Sometimes it's not a what but a who is out there? You glimpse the person; usually a knife-wielding maniac such as in Halloween. You see him in shadows, or think you see him, but he's not real, it's just your imagination, or, is it? You can never be sure not really!

Cat and mouse is standard for a lot of horror films. The demons or killers are always a playful lot; they always seem to want to play games with their victims. They don't just get on with it and slaughter the nerdy American teens they're stalking - they arse around for a while first! Then the victims usually get it, when they're having sex, or doing something incredibly stupid, like going down to the cellar in the middle of the night to see what the strange noise is!

This sort of insane behaviour is analysed and sent up very cleverly in Scream.

Nevertheless without these idiotic actions there wouldn't be much suspense in horror movies. The moviemakers like to play tricks on you too sometimes. After building up the suspense, it's sometimes only the pet moggy that jumps out (looking suspiciously like someone has just thrown the poor thing into shot!)

In our real lives, in these sort of circumstances, our imagination is a sadistic bed-fellow (something else that is fond of games!) In fact: the whoever or whatever is out there in the films, could be seen as a metaphor for our imagination!
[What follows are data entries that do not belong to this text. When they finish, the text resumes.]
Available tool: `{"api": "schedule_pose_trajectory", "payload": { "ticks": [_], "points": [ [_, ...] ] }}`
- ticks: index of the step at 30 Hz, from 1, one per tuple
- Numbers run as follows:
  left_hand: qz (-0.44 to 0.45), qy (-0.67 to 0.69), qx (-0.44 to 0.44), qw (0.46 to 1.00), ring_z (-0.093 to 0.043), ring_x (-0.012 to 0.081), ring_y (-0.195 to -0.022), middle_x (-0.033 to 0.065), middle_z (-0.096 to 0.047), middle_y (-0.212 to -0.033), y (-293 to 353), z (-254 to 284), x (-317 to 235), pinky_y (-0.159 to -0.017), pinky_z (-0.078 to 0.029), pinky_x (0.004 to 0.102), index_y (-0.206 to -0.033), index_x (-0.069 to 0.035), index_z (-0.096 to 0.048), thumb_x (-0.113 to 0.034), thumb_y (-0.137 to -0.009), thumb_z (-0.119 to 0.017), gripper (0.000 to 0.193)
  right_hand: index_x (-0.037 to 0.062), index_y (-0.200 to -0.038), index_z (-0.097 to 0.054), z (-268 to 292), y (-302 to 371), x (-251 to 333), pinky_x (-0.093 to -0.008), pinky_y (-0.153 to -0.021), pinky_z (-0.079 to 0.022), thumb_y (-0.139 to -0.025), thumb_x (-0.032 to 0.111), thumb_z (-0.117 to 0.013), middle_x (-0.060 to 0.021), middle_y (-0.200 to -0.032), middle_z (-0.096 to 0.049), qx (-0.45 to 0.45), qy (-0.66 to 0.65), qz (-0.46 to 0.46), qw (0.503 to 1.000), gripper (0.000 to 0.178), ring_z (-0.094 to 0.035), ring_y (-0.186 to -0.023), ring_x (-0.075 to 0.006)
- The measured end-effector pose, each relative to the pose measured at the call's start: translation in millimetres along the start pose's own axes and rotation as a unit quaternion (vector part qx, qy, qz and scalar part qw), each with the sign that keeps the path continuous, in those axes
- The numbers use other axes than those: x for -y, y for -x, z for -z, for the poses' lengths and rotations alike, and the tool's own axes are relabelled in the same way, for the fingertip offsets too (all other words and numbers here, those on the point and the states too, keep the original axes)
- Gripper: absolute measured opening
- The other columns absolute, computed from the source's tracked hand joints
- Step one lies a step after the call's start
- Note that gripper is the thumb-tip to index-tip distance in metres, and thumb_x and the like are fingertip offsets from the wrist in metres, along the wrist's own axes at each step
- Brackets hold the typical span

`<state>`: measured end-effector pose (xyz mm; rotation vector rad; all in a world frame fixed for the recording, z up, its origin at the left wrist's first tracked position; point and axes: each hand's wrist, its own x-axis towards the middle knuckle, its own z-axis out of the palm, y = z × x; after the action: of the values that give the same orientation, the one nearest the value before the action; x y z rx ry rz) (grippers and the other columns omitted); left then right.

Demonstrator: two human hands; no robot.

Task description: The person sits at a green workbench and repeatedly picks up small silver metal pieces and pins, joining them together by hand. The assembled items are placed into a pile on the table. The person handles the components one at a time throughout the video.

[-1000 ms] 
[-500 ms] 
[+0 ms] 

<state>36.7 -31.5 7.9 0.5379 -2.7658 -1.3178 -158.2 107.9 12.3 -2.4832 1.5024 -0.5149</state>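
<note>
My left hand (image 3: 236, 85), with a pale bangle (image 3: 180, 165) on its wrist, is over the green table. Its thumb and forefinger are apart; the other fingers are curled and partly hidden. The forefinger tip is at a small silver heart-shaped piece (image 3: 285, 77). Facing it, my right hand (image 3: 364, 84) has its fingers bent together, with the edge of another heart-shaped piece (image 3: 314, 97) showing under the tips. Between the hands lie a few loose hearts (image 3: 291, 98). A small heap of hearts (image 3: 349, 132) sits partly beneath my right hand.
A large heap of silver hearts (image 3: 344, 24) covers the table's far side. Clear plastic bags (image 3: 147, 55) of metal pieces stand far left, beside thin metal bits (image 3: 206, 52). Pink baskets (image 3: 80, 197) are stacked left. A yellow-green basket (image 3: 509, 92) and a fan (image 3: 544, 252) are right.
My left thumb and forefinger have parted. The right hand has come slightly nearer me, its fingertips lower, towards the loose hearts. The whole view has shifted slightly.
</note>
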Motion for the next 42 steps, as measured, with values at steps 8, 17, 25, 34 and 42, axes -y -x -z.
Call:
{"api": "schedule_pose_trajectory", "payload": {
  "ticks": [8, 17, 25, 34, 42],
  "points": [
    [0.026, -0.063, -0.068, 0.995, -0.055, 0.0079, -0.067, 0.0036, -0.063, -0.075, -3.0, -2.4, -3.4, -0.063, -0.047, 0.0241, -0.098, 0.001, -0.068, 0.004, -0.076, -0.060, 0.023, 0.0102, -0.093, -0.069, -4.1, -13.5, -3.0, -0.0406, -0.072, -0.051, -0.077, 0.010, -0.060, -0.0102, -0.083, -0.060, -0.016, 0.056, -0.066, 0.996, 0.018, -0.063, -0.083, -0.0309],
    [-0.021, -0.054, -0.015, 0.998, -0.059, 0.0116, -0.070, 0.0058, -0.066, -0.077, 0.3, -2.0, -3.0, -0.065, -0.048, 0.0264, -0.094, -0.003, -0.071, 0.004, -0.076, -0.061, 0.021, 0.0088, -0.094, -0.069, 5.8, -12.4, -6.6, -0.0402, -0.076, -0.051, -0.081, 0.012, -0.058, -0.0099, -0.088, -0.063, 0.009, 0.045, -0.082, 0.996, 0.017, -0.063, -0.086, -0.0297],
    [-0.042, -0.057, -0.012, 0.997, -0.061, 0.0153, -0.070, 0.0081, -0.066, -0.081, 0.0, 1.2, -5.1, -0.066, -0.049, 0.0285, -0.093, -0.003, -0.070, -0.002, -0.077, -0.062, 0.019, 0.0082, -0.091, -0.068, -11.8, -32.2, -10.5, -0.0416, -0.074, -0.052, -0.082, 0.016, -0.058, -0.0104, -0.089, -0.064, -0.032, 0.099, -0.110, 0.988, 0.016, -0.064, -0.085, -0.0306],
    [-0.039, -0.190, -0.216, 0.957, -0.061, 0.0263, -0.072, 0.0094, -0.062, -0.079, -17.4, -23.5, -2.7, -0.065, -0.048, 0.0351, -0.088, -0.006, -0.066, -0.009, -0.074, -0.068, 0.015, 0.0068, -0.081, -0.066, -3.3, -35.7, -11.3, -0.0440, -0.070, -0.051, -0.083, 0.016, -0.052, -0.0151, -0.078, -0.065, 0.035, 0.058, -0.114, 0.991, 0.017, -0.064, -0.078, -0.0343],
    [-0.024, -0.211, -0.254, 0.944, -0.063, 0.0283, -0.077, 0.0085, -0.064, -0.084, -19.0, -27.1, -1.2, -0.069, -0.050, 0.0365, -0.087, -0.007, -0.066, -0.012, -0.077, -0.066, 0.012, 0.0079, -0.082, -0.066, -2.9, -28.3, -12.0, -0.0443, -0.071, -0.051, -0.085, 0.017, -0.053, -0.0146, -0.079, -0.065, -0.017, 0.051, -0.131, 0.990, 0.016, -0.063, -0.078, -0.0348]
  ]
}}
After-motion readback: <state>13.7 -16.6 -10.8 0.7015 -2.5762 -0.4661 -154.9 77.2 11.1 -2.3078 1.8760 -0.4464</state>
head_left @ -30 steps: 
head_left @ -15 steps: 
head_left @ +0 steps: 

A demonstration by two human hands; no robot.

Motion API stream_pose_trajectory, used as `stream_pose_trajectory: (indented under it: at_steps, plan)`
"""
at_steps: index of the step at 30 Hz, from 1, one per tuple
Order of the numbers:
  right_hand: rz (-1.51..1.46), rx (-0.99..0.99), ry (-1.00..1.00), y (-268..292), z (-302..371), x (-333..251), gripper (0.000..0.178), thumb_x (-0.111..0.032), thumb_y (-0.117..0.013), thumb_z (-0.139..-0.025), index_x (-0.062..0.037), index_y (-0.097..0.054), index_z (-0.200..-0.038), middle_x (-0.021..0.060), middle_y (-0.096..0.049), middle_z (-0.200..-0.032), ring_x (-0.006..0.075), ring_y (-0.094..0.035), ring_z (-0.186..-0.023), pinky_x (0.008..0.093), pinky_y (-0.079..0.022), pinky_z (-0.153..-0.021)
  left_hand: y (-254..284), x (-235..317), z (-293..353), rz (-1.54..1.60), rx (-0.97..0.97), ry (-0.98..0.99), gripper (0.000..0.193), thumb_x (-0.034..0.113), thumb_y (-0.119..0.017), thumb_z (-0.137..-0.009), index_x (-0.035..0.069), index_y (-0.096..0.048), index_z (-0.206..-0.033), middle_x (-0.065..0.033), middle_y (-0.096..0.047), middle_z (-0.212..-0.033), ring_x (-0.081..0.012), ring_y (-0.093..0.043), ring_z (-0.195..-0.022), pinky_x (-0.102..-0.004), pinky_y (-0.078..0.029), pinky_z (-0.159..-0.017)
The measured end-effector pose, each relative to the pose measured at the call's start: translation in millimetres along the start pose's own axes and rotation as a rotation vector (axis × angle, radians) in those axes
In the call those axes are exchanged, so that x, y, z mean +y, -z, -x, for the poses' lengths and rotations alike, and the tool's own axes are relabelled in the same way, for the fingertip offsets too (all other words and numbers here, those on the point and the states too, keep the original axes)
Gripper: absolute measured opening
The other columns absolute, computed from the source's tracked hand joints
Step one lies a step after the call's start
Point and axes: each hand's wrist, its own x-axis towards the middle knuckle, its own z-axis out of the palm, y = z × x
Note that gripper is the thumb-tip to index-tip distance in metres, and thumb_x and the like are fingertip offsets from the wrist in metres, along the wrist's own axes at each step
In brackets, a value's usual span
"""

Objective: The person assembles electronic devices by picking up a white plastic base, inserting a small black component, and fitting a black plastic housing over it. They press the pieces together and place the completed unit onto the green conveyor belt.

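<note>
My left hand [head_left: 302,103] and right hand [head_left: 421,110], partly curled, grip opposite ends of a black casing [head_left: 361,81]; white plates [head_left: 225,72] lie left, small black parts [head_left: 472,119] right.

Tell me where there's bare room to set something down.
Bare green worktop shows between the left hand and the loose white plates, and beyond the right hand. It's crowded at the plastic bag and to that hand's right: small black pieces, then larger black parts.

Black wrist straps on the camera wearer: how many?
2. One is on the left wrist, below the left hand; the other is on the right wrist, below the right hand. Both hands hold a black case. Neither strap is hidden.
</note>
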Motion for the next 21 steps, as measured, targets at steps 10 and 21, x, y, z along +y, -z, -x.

When, for instance, you hear a noise in the night: is it the house settling, or has a madman entered the house on his way, directly to you, to stick an axe in your head?

Sometimes, just sometimes, as we know from what we read in the papers, this is the case!

That's part of the fear. The fact that: you're never really sure!

And of course if you've just watched a really scary movie on TV, that doesn't help matters!

In Robert Wise's film, The Haunting, what in God's name is behind that door doing all that banging? We never actually see it. The fact that we never see it, is even worse than if we did see it. Because our imagination is running rampant - working overtime! The Haunting is probably one of the scariest movies of all time because of the games it plays with our imaination

The horror film genre has been through many phases, dictated by the trends and fears of the populas, and by studios and/or directors/filmmakers. From that Universal language of horror to the Hammer of the gods; from the sensationalism of William Castle's spine Tinglers about houses on haunted hills, to Clive Barker's Candymen and Hellraisers. From Corman to Cronnenberg, from Raimi to Craven, Argento to Fulci. From the living dead: dawn, day and night, to the horrors of Amityville parts 1,2,3 etc, etc!

Whether you care to admit it or not, you love a good fright, you love horror. It's healthy, it's therapeutic, it's good for you, trust me, I'm a mad doctor!